Eastpointe to get back control over patients' care
By Matthew Whittle
Published in News on May 24, 2009 2:00 AM
Before mental health reform in North Carolina, local management entities were in charge of authorizing and approving plans of care for all patients receiving either state or federal dollars.
In 2006, the state changed the procedure -- contracting with a private company, ValueOptions, to oversee Medicaid claims and billing, while leaving state-paid indigent care under the purview of the LMEs.
However, said Eastpointe Director Ken Jones, that created a system in which some patients' care was being overseen by the LMEs, others whose care was being overseen by ValueOptions and some who were being overseen by both.
"You had some clients with two different plans of care going on," Jones said. "We really couldn't track where the Medicaid clients were."
And, he said, it is that situation that some have blamed for clients falling through the cracks in recent years, and for the extraordinarily high Medicaid reimbursement claims seen in the mental health system in 2006 and 2007.
Then in December, the state took steps to improve the system, allowing all 24 LMEs in North Carolina to apply to once again manage Medicaid dollars, which make up a "very large percentage" of mental health patients, including most children and about half of adults.
Of those LMEs that applied, only four were selected -- The Durham Center, Mecklenburg County Area Mental Health, Western Highlands Network (includes Asheville) and Eastpointe, the LME for Wayne, Duplin, Sampson and Lenoir counties.

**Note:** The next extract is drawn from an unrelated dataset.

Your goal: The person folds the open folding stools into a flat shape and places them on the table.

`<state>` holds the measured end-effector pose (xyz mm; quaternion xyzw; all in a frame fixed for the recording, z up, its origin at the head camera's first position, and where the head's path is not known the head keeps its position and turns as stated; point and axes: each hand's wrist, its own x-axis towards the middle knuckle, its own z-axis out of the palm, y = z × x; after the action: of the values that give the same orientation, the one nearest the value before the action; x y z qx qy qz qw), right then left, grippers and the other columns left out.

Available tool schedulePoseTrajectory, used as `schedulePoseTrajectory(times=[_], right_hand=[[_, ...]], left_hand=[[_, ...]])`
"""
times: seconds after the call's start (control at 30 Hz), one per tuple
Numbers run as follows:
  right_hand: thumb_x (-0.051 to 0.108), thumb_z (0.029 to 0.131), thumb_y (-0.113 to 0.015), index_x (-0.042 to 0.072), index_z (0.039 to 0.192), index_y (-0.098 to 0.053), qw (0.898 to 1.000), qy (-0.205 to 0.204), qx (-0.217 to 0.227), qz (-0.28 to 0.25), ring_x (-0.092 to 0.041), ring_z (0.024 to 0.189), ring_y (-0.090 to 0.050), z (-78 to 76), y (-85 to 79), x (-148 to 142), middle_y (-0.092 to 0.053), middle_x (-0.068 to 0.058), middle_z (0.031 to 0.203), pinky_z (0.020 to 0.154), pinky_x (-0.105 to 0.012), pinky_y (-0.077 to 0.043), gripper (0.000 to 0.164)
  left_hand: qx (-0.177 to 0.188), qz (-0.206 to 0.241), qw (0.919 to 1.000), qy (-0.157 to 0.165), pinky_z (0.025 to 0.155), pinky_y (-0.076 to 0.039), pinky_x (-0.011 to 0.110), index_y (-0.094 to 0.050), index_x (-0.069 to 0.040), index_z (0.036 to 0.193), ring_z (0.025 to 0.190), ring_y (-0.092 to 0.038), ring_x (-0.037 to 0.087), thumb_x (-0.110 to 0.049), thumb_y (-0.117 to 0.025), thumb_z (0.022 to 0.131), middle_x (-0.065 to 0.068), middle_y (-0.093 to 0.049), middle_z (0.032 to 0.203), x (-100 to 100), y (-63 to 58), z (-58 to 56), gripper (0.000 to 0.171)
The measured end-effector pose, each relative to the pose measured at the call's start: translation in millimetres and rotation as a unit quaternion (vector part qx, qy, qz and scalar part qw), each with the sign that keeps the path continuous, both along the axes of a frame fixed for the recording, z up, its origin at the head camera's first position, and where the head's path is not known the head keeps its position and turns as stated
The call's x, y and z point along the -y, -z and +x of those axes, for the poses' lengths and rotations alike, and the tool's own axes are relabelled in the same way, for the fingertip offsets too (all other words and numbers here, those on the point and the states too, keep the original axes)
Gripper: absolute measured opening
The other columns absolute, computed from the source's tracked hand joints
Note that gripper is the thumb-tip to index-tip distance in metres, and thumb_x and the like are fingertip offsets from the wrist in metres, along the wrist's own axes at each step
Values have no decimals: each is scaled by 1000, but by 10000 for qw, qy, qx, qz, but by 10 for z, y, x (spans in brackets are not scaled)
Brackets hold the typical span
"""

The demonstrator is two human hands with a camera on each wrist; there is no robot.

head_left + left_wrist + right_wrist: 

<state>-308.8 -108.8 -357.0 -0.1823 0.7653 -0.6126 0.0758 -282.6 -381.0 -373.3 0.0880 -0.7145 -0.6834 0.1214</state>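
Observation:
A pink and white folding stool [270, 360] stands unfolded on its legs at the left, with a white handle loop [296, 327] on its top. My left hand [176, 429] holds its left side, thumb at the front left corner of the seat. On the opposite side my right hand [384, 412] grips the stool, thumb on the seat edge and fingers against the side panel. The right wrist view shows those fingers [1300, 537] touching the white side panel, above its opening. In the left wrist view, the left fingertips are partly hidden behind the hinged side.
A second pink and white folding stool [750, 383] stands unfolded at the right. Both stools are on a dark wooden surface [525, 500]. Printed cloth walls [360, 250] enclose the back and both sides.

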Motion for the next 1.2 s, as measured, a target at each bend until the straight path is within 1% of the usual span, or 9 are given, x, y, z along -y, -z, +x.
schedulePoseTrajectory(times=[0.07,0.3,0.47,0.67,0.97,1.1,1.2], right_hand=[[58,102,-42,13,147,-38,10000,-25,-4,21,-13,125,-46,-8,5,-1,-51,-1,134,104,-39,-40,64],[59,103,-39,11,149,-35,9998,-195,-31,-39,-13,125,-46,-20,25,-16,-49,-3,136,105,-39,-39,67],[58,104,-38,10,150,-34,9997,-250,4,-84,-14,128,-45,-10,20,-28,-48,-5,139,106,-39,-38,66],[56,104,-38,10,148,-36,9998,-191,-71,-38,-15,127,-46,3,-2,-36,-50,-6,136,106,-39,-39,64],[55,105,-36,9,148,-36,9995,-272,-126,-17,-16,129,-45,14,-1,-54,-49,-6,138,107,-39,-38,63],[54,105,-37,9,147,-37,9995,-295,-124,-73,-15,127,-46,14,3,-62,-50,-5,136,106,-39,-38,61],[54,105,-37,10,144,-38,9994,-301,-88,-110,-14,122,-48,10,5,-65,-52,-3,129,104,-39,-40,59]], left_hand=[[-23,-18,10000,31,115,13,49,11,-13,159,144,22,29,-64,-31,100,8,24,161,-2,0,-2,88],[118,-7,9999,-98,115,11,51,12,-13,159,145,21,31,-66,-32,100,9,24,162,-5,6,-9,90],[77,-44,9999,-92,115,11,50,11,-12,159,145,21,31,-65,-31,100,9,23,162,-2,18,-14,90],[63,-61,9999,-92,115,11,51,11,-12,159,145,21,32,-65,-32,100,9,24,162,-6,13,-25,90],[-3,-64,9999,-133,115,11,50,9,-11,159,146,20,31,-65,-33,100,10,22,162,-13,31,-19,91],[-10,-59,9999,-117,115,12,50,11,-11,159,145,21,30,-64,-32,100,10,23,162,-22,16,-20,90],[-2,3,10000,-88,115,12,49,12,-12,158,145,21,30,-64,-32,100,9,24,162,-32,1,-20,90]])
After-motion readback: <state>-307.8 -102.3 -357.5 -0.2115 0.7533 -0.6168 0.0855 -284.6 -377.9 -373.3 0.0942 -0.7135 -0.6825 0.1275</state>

"It was a pretty stringent review," Jones said. "You had to be a pretty good LME to be selected."
Now, since late February, Eastpointe has been working with the state to begin implementing the necessary procedures for making the transition.
"We will be the approver of all services -- Medicaid and state," Jones said. "That's something we've been trying to get back, and legislators all over the state are very supportive of returning this back to the local agencies.
"We know the clients. We know what their needs are. And we feel like we can manage those better than a private entity like ValueOptions."
The goal, he said, is to have employees and software in place and everybody trained and ready to go by Jan. 1, 2010. And, he added, if everything goes well, it's a program that could be extended across the state.
"This really puts Eastpointe out there. Other LMEs are looking at us. The state is looking at us. We're in the forefront," Jones said.
The only obstacle, he continued, could be the budget. But despite the cuts that the state Department of Health and Human Services is likely to suffer, he is confident this effort will continue.
"This has the support of the secretary and a lot of legislators," he said.